[Dataset excerpts]
*****

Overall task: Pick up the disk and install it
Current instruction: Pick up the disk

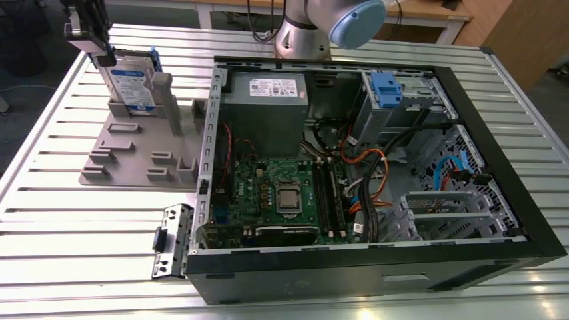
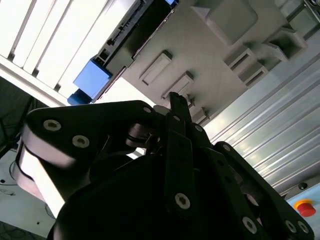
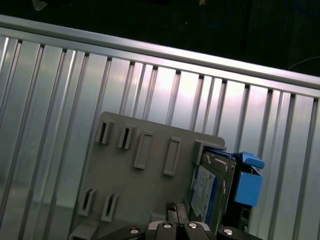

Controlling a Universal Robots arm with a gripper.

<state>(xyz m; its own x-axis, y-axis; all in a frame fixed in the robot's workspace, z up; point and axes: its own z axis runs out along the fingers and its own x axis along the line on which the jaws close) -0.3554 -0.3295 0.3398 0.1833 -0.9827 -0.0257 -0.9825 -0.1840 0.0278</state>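
Exterior view: disk stands on edge, upright, in a slot of the grey fixture on the slatted table, to the exterior view's left of the open PC case. Gripper sits at the disk's top corner, at or just above its edge; contact unclear. Arm rises behind the case. Second wrist view: gripper linkage seen edge-on; whether it is spread or pinching cannot be told. Blue rail of the disk lies beyond it, with the fixture alongside. First wrist view: disk is seated at the fixture's edge, label side facing the gripper, which is just beside it.
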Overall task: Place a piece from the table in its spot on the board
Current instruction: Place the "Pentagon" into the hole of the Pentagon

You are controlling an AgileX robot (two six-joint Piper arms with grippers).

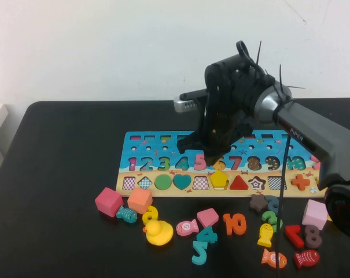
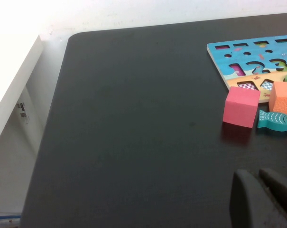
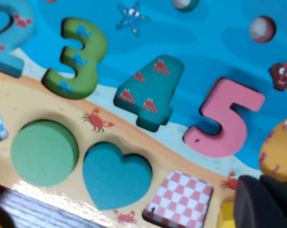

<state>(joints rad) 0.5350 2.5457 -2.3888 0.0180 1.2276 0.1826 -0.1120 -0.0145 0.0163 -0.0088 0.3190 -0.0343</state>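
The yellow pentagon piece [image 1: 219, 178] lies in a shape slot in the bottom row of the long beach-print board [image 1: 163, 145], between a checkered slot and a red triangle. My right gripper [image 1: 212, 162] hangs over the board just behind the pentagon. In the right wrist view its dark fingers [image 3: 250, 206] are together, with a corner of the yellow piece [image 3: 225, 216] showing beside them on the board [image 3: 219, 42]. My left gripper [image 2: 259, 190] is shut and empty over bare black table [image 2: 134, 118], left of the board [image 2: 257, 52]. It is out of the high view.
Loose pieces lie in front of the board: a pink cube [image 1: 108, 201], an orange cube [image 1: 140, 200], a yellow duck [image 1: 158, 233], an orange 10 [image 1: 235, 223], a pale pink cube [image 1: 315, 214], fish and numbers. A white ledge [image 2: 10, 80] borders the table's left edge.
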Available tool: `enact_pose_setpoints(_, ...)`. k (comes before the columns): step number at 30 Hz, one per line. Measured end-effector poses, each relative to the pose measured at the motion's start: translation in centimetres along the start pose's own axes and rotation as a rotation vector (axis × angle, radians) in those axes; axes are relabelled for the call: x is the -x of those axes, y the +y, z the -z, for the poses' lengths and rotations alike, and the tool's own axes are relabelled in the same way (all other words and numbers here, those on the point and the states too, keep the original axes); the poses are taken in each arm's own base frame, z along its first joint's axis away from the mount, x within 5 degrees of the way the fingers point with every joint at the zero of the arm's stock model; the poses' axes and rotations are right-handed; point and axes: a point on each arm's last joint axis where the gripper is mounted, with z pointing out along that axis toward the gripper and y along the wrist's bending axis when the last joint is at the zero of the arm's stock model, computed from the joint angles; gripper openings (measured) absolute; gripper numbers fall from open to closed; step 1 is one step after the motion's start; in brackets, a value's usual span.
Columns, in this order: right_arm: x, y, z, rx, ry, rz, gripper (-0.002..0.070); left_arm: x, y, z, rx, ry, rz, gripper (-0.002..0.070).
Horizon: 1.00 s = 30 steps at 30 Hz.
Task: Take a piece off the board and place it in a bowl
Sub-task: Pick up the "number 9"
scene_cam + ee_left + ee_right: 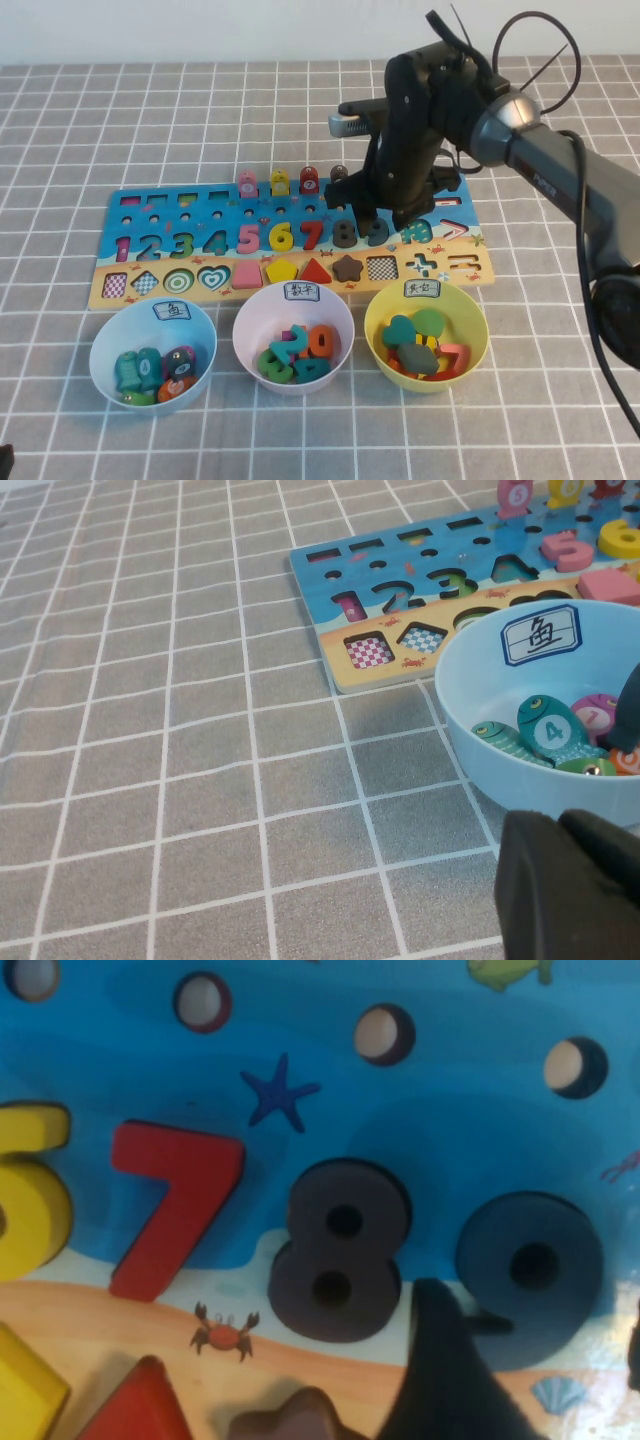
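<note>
Over the board (150,205), at the 9 (377,233), we find the right end effector (385,215) released, fingers straddling it. Long axis runs twelve-to-six. Left end effector (570,880), state indeterminate, sits far off at the desk's front. Pink bowl (250,315) lies seven o'clock.

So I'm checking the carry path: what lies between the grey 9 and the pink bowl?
In the high view, the brown star sits on the board between the 9 and pink bowl. Right gripper hovers over the 9; left gripper is parked.
</note>
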Motion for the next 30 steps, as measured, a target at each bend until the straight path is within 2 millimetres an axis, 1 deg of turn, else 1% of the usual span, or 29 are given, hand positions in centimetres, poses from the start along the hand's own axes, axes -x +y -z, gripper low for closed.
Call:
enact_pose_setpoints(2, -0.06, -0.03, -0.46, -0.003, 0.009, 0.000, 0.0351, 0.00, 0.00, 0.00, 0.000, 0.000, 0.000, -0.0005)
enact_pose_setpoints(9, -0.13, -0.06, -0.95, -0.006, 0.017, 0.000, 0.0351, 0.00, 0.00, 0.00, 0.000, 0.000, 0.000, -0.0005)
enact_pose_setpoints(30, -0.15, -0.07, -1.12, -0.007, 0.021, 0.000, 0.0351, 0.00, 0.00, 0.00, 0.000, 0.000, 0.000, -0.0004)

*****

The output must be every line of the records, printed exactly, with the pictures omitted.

== EXERCISE SOLUTION ==
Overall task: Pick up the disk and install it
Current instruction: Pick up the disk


Controlling a Universal Robots arm with a gripper.

<state>(xyz m; its own x-axis, y-axis; all in a frame fixed in the robot's workspace, z up; point and axes: its own z axis runs out along the fingers and its own x axis along the line on which the jaws close) -0.3554 -0.3295 0.3398 0.1833 -0.9827 -0.0257 -0.9825 -0.1840 0.0278</state>
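Exterior view: disk stands on edge, upright, in a slot of the grey fixture on the slatted table, to the exterior view's left of the open PC case. Gripper sits at the disk's top corner, at or just above its edge; contact unclear. Arm rises behind the case. Second wrist view: gripper linkage seen edge-on; whether it is spread or pinching cannot be told. Blue rail of the disk lies beyond it, with the fixture alongside. First wrist view: disk is seated at the fixture's edge, label side facing the gripper, which is just beside it.
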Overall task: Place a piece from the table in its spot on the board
Current instruction: Place the "Pentagon" into the hole of the Pentagon

You are controlling an AgileX robot (two six-joint Piper arms with grippers).


<state>(joints rad) 0.5350 2.5457 -2.3888 0.0180 1.2276 0.1826 -0.1120 -0.0145 0.0163 -0.0088 0.3190 -0.0343</state>
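The yellow pentagon piece [image 1: 219, 178] lies in a shape slot in the bottom row of the long beach-print board [image 1: 163, 145], between a checkered slot and a red triangle. My right gripper [image 1: 212, 162] hangs over the board just behind the pentagon. In the right wrist view its dark fingers [image 3: 250, 206] are together, with a corner of the yellow piece [image 3: 225, 216] showing beside them on the board [image 3: 219, 42]. My left gripper [image 2: 259, 190] is shut and empty over bare black table [image 2: 134, 118], left of the board [image 2: 257, 52]. It is out of the high view.
Loose pieces lie in front of the board: a pink cube [image 1: 108, 201], an orange cube [image 1: 140, 200], a yellow duck [image 1: 158, 233], an orange 10 [image 1: 235, 223], a pale pink cube [image 1: 315, 214], fish and numbers. A white ledge [image 2: 10, 80] borders the table's left edge.
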Available tool: `enact_pose_setpoints(_, ...)`. k (comes before the columns): step number at 30 Hz, one per line. Measured end-effector poses, each relative to the pose measured at the motion's start: translation in centimetres along the start pose's own axes and rotation as a rotation vector (axis × angle, radians) in those axes; axes are relabelled for the call: x is the -x of those axes, y the +y, z the -z, for the poses' lengths and rotations alike, and the tool's own axes are relabelled in the same way (all other words and numbers here, those on the point and the states too, keep the original axes); the poses are taken in each arm's own base frame, z along its first joint's axis away from the mount, x within 5 degrees of the way the fingers point with every joint at the zero of the arm's stock model; the poses' axes and rotations are right-handed; point and axes: a point on each arm's last joint axis where the gripper is mounted, with z pointing out along that axis toward the gripper and y along the wrist's bending axis when the last joint is at the zero of the arm's stock model, computed from the joint angles; gripper openings (measured) absolute; gripper numbers fall from open to closed; step 1 is one step after the motion's start; in brackets, a value's usual span.
Columns, in this order: right_arm: x, y, z, rx, ry, rz, gripper (-0.002..0.070); left_arm: x, y, z, rx, ry, rz, gripper (-0.002..0.070).
Horizon: 1.00 s = 30 steps at 30 Hz.
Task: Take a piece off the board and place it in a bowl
Sub-task: Pick up the "number 9"
scene_cam + ee_left + ee_right: 
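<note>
Over the board (150,205), at the 9 (377,233), we find the right end effector (385,215) released, fingers straddling it. Long axis runs twelve-to-six. Left end effector (570,880), state indeterminate, sits far off at the desk's front. Pink bowl (250,315) lies seven o'clock.

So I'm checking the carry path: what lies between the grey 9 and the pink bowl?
In the high view, the brown star sits on the board between the 9 and pink bowl. Right gripper hovers over the 9; left gripper is parked.
</note>
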Motion for the next 30 steps, as measured, a target at each bend until the straight path is within 2 millimetres an axis, 1 deg of turn, else 1% of the usual span, or 29 are given, hand positions in centimetres, poses from the start along the hand's own axes, axes -x +y -z, gripper low for closed.
Call:
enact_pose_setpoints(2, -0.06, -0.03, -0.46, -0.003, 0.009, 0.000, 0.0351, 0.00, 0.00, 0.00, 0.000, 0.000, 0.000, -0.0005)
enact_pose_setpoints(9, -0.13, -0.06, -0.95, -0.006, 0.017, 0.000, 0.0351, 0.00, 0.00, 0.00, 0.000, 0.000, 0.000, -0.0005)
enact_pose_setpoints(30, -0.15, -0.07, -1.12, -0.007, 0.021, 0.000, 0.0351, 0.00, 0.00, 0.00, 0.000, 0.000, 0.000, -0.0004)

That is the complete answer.